The right to cross-examine witnesses is not without limits, however, and “trial judges retain wide latitude insofar as the Confrontation Clause is concerned to impose reasonable limits on such cross-examination based on concerns about, among other things, harassment, prejudice, confusion of the issues, the witness’ safety, or interrogation that is repetitive or only marginally relevant.” Van Arsdall, 475 U.S. at 679. “So long as cross-examination elicits adequate information to allow a jury to assess a witness’s credibility, motives, or possible bias, the Sixth Amendment is not compromised by a limitation on cross-examination.” United States v. Callahan, 801 F.3d 606, 624 (6th Cir. 2015) (quoting United States v. Cueto, 151 F.3d 620, 638 (7th Cir. 1998)).

Evaluating the propriety of a district court’s limitation on cross-examination requires this Court to conduct the following analysis:

If a trial court has curtailed cross-examination from which a jury could have assessed a witness’s bias, prejudice or motive to testify, a court must take two additional steps. First, a reviewing court must assess whether the jury had enough information, despite the limits placed on otherwise permitted cross-examination, to assess the defense theory of bias or improper motive. Second, if this is not the case, and there is indeed a denial or significant diminution of cross-examination that implicates the Confrontation Clause, the Court applies a balancing test, weighing
the violation against the competing interests at stake.

Boggs v. Collins, 226 F.3d 728, 739 (6th Cir. 2000) (citations omitted).
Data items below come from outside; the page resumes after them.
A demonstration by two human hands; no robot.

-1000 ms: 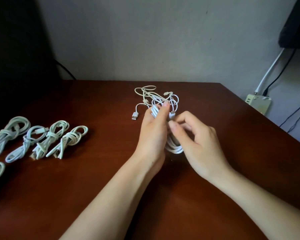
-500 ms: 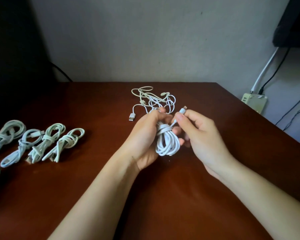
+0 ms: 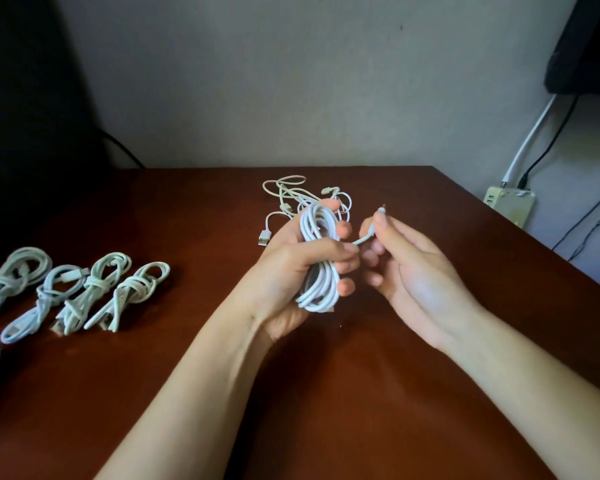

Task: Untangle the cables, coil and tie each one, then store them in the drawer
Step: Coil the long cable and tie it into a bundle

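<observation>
White cable wound into a long coil (image 3: 317, 268) sits in the left hand (image 3: 284, 271), whose fingers (image 3: 349, 265) curl round its middle and grip it. Loops stick out above and below those fingers, and the coil is held upright, off the tabletop (image 3: 361, 393).

From between the left fingers a loose end (image 3: 362, 240) runs across to the right hand (image 3: 420, 275). Its thumb and forefinger pinch the end just below the plug (image 3: 383, 208). The other right fingers are loosely curled underneath, holding nothing I can make out. The two sets of fingertips are just beside each other.

Beyond the left fingers a tangle (image 3: 288, 194) of pale cables lies on the tabletop, with a USB plug (image 3: 263, 240) poking out to their left. Well off to the left of both hands, four tied bundles (image 3: 132, 289) lie side by side, with part of a fifth at the frame's edge.

Far to the right of the right fingers, past the tabletop's edge, a power strip (image 3: 508, 202) sits by the wall (image 3: 291, 81).
</observation>
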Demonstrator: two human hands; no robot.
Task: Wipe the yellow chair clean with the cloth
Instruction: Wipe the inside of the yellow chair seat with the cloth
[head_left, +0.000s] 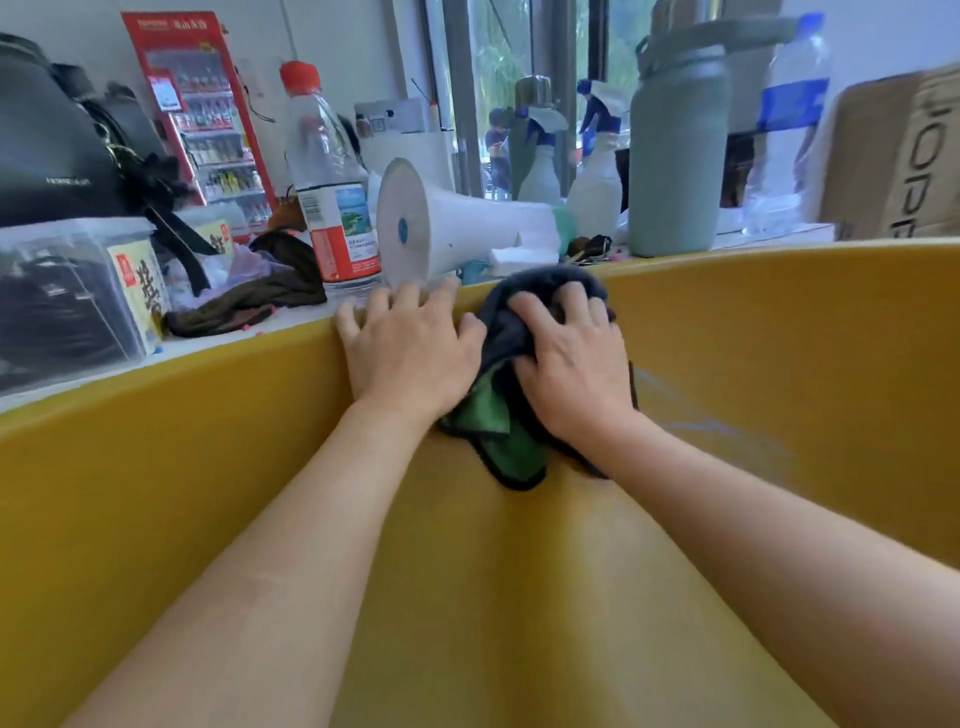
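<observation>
Yellow chair (156, 493) fills the near half of the view, its curved inner face sloping away to a top rim that runs left to right across the middle.

Cloth (493, 415), dark grey with a green inner side and black edging, is bunched on the chair's inner face just below the rim, a little right of centre. Its top fold reaches up over the rim; its lower corner hangs down toward the near side.

Right hand (566, 358) lies on top of the cloth, fingers curled into the bunched fabric, pressing it against the chair. The cloth shows above, left of and below this hand.

Left hand (410, 343) is just left of the cloth, thumb touching its edge. The fingers are hooked over the chair's rim and grip it.

Faint bluish streaks (701, 410) mark the yellow surface right of the right hand.

Beyond the rim, a crowded white ledge (291, 325):
- white megaphone (441, 223) on its side, bell just behind the left fingertips, very near the rim
- red-capped water bottle (332, 197) left of it
- dark brown fabric (249, 306), clear plastic box (72, 296) and black bag (57, 145) far left
- grey-green flask (675, 156), two spray bottles (597, 176), blue-labelled bottle (789, 119) and cardboard box (898, 156) to the right.
</observation>
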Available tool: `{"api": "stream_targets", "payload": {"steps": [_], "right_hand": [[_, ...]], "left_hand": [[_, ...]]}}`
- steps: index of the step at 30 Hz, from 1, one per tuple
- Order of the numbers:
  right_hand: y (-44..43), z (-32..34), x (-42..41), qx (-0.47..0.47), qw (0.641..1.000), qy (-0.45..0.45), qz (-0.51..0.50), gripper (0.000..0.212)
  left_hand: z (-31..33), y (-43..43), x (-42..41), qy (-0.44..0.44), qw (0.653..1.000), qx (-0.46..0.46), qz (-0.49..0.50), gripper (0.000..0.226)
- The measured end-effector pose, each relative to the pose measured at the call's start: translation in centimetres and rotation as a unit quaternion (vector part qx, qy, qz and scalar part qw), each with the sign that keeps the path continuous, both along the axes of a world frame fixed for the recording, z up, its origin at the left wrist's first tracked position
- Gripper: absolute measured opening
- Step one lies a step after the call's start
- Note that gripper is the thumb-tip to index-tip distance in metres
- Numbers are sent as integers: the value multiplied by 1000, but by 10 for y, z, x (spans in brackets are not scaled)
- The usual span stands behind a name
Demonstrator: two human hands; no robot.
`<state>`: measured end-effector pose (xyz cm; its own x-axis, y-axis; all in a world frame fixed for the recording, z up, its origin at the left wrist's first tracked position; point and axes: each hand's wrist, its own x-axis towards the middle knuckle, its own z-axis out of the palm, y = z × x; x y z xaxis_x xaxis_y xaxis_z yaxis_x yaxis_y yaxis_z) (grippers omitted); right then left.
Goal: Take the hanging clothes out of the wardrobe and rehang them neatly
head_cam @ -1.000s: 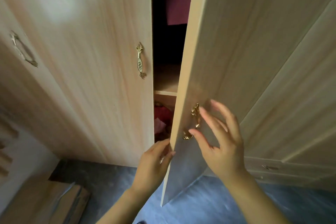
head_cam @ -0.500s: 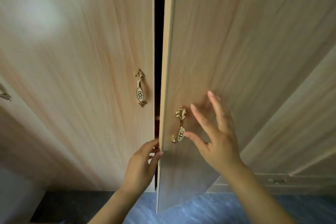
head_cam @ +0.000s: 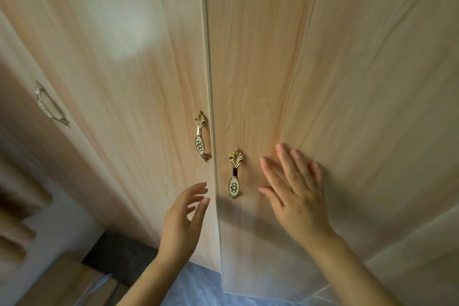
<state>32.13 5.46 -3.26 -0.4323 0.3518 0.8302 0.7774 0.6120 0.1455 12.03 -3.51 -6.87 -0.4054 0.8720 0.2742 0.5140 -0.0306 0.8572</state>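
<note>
Pale wood-grain wardrobe (head_cam: 285, 62) doors shut. Right hand (head_cam: 295, 191) flat, released, right of gold oval-inlaid handle (head_cam: 234, 174); left hand (head_cam: 182, 218) loose, empty, lower-left of it; brown cardboard (head_cam: 62, 283) farther lower-left.

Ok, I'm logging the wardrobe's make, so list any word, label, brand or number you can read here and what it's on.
None: no readable text anywhere. The oval insets on the left door handle and right door handle carry an ornamental pattern, not letters.

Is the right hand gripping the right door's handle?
No, the right hand lies flat on the right door with straight fingers, beside the handle and apart from it.
</note>
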Motion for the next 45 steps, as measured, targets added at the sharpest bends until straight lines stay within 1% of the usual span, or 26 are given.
{"api": "stream_targets", "payload": {"steps": [2, 6, 9, 11, 13, 17, 22, 27, 32, 37, 39, 41, 44, 45], "right_hand": [[8, 0, 0, 2, 1000, -2, 7, 63], [21, 2, -1, 2, 1000, -4, 11, 60], [27, 3, 0, -4, 1000, -8, 21, 63], [31, 3, 0, 0, 1000, -16, 14, 69], [36, 3, -1, 7, 1000, -14, 11, 67], [40, 3, -2, 13, 1000, 2, 22, 56], [44, 2, -3, 29, 999, 4, 39, 45], [47, 0, -5, 31, 998, 14, 53, 44], [49, 0, -7, 33, 999, 18, 39, 44], [46, 2, -7, 31, 999, 10, 31, 43], [43, 5, -4, 13, 998, 10, 54, 43], [39, 7, 0, -18, 995, 18, 101, 46], [22, 9, -2, -75, 980, 50, 178, 48], [14, 12, -5, -102, 970, 58, 213, 49]], "left_hand": [[12, 1, 7, 24, 999, 26, 12, 31], [33, 14, 27, 70, 995, 63, 37, 50], [35, 26, 44, 83, 993, 58, 61, 64], [29, 33, 53, 118, 988, 54, 79, 71], [21, 39, 60, 156, 982, 47, 90, 77], [13, 46, 73, 202, 973, 31, 108, 76], [6, 55, 82, 204, 972, 27, 116, 77], [1, 61, 84, 225, 967, 12, 121, 83], [-5, 65, 79, 263, 957, 6, 125, 80], [-5, 59, 69, 271, 957, 9, 107, 80], [-2, 49, 63, 287, 954, -13, 85, 80], [3, 36, 58, 299, 951, -46, 70, 80], [6, 0, 47, 289, 946, -112, 99, 82], [9, -14, 46, 284, 942, -136, 114, 83]]}}
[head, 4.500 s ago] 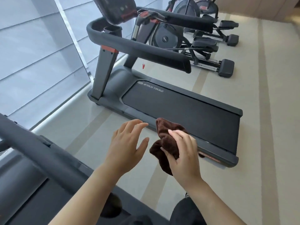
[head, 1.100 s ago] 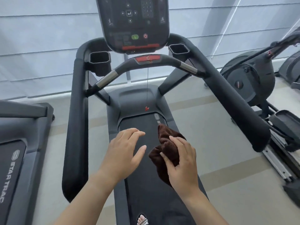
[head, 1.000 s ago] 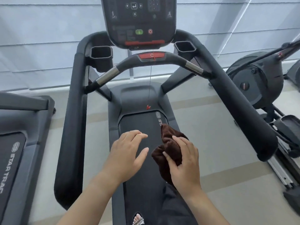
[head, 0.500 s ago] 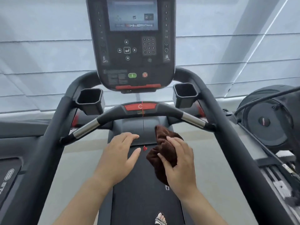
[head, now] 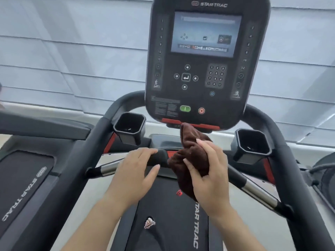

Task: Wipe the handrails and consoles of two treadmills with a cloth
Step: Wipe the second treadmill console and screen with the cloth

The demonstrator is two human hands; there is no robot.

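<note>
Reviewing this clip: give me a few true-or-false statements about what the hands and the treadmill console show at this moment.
1. The right hand grips a brown cloth. True.
2. The left hand grips the cloth too. False: it is open near the crossbar, holding nothing.
3. The console screen is lit. True.
4. Both cup holders hold bottles. False: no bottle shows in either.

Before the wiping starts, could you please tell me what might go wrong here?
The cloth, gripped by the right hand, sits just below the green button; with the screen lit and a foot on the belt, a stray press might start it. The dangling red clip could also snag.
</note>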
If we find that the district court admitted evidence in error, then we must ask whether the admission was harmless error or if it instead “requires reversal of a conviction.” United States v. Churn, 800 F.3d 768, 775 (6th Cir. 2015). Insofar as it pertains to alleged violations of the Confrontation Clause, the harmless error analysis relies on the factors articulated by the Supreme Court in Van Arsdall. See Jensen v. Romanowski, 590 F.3d 373, 379 (6th Cir. 2009) (“[W]e assess the prejudicial impact of constitutional trial errors under the ‘substantial and injurious effect’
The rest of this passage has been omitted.